28-11-2001

The papers feature a wide variety of stories today - political, economic, crime and health matters. According to statistics the Czech state is becoming more successful in tackling economic crime; however, one aspect still remains to be addressed, and that is compensation for the victims, Mlada fronta Dnes notes.

Only a tiny fraction of stolen money or property is ever tracked down and returned to the victim of the crime. The Czech judicial system stops with punishing the perpetrator but the victims have no guarantee of compensation. The Czech Police President Jiri Kolar told Mlada fronta Dnes new legislation is needed if the situation is to improve.

The owner of the largest Czech travel agency, Fischer, is considering his resigning, the economic daily Hospodarske noviny reports. Vaclav Fischer - who is also an independent senator - wants to sell off a substantial minority stake in his travel agency to a foreign investor and he told the daily that he thinks political pressure has a negative influence on his business.

Mr. Fischer denies speculation about his travel agency's financial difficulties - as reported in Tuesday issue of the popular daily 'Super'. The paper is thought to be closely connected with the opposition Civic Democrats.

On its front page Lidove noviny carries a report on devitalization, the controversial anti-cancer surgical technique developed in the Czech Republic. The technique underwent several clinical trials recently but tests were abandoned and the treatment was outlawed by the Czech Health Ministry.

Devitalization remains unavailable as a form of cancer treatment to Czech patients. Specialists working for the Czech Patients' Association are now preparing protocols for new clinical trials as they feel the government should not close the door to this treatment option, Lidove noviny reports.

Pravo reports on the case of the former British BBC DJ Chris Denning who served a three-and-a-half year sentence in Prague for a series of child sex offences, and was released on Tuesday. Mr. Denning was originally due to be released and expelled from the Czech Republic in June but owing to Britain's extradition request was kept in custody until Tuesday's court ruling.

The court in Prague ruled that the extradition was unacceptable because the charges for which Mr. Denning was wanted are beyond the five-year statute of limitation in the Czech Republic. Some of the acts are alleged to have taken place more than 20 years ago. Mr. Denning was ordered to leave the Czech Republic within 10 days, in line with his original sentence.

Mlada fronta Dnes adds some figures to a report released on Tuesday by the U.S. National Cancer Institute. The reports confirms the suspicion that cigarettes marketed as "light" or "low-tar" by tobacco companies have offered smokers only an illusion of reduced health risks while leaving unabated the death toll caused by the habit.

The Czech Republic's yearly consumption is 20 billion cigarettes and smoking-related diseases kill 23 thousand people every year.

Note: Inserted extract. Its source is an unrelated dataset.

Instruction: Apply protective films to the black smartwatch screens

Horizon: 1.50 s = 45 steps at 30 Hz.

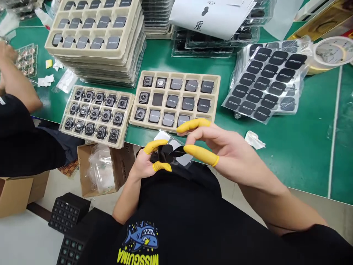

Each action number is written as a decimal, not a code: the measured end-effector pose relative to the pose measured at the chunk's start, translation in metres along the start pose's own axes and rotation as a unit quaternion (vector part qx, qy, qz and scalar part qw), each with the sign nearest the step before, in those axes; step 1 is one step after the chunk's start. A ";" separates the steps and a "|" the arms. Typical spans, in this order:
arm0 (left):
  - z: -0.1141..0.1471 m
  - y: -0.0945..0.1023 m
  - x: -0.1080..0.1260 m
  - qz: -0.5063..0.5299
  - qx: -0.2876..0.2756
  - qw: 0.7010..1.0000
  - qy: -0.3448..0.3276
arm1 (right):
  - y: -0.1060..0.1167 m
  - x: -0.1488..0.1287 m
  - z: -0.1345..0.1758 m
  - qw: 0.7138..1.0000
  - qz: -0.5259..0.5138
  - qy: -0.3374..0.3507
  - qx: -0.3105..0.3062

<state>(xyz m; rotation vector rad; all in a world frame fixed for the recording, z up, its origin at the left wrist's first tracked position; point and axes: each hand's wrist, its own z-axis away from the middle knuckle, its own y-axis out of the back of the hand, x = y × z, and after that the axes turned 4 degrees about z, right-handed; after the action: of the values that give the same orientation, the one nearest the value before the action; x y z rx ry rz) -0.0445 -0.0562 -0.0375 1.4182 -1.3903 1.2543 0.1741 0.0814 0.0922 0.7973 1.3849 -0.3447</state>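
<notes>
Between yellow-cotted fingers, my left hand [143, 165] grips a black smartwatch body [164, 154], its glossy dark face turned up. My right hand [228, 149], also with yellow finger cots, holds the edge of a dark film sticker [178, 151] at its thumb tip; the sticker's other end meets the watch. Beneath them, a clear sheet with grey squares [184, 159] is partly covered by the hands. Just beyond, a beige tray [176, 73] carries watch bodies, several with dark printed covers. One pocket [157, 99] in that tray has no watch in it.
Left of that tray lies another tray [64, 117] of watches. Behind are a tall tray stack [110, 64] and a printed paper [212, 16]. Sticker sheets [256, 82] and a tape roll [331, 51] sit right. A co-worker's arm [19, 81] is at left.
</notes>
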 end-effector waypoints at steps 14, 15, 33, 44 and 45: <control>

Nine out of 10 cancer cases are caused by smoking, as are most cases of chronic bronchitis and emphysema. Tar is the substance blamed for those diseases.

Hospodarske noviny comments on the controversial hunting law passed by the lower house on Tuesday. According to nature conservationists and landowners, the hunting lobby was more powerful than common sense in the lawmaking process. Views differ on whether the law, allowing extensive leeway to hunters, is in tune with the European Union legislation.